*** Block opens ***

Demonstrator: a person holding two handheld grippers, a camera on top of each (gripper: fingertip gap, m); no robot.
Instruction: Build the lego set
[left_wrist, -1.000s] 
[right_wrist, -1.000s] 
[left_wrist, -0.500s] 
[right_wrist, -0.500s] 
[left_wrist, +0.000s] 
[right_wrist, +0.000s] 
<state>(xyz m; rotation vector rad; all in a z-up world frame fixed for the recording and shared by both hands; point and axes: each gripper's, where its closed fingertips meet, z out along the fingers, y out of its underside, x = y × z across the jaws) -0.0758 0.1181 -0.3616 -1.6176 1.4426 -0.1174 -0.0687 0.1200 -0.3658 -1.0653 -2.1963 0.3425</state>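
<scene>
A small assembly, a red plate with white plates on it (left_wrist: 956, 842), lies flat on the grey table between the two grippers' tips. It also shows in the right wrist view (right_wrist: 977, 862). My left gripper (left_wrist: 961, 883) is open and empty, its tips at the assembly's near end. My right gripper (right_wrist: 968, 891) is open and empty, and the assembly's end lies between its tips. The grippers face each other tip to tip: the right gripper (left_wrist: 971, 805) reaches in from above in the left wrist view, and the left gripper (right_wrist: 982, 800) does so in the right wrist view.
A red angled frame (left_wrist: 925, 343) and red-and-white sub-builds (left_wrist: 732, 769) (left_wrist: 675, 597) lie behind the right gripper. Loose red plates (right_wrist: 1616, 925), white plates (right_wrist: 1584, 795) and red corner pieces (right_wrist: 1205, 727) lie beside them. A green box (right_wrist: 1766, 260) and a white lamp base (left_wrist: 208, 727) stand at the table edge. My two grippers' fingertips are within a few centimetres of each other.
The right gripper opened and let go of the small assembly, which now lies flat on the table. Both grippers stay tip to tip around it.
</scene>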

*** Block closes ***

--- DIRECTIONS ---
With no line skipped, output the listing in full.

--- SOLUTION TO THIS PROBLEM ---
Demonstrator: a person holding two handheld grippers, a camera on top of each (gripper: fingertip gap, m); no robot.
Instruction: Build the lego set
[left_wrist, -1.000s] 
[right_wrist, -1.000s] 
[left_wrist, -0.500s] 
[right_wrist, -0.500s] 
[left_wrist, +0.000s] 
[right_wrist, +0.000s] 
<state>(xyz m; rotation vector rad; all in a z-up world frame fixed for the recording and shared by both hands; point and axes: each gripper's, where its closed fingertips meet, z out along the fingers, y out of its underside, x = y × z across the jaws) -0.0758 0.1181 -0.3616 -1.6176 1.4426 -0.1174 -0.0687 0.1200 -0.3658 -1.0653 -2.1963 0.3425</state>
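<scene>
A small assembly, a red plate with white plates on it (left_wrist: 956, 842), lies flat on the grey table between the two grippers' tips. It also shows in the right wrist view (right_wrist: 977, 862). My left gripper (left_wrist: 961, 883) is open and empty, its tips at the assembly's near end. My right gripper (right_wrist: 968, 891) is open and empty, and the assembly's end lies between its tips. The grippers face each other tip to tip: the right gripper (left_wrist: 971, 805) reaches in from above in the left wrist view, and the left gripper (right_wrist: 982, 800) does so in the right wrist view.
A red angled frame (left_wrist: 925, 343) and red-and-white sub-builds (left_wrist: 732, 769) (left_wrist: 675, 597) lie behind the right gripper. Loose red plates (right_wrist: 1616, 925), white plates (right_wrist: 1584, 795) and red corner pieces (right_wrist: 1205, 727) lie beside them. A green box (right_wrist: 1766, 260) and a white lamp base (left_wrist: 208, 727) stand at the table edge. My two grippers' fingertips are within a few centimetres of each other.
The right gripper opened and let go of the small assembly, which now lies flat on the table. Both grippers stay tip to tip around it.
</scene>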

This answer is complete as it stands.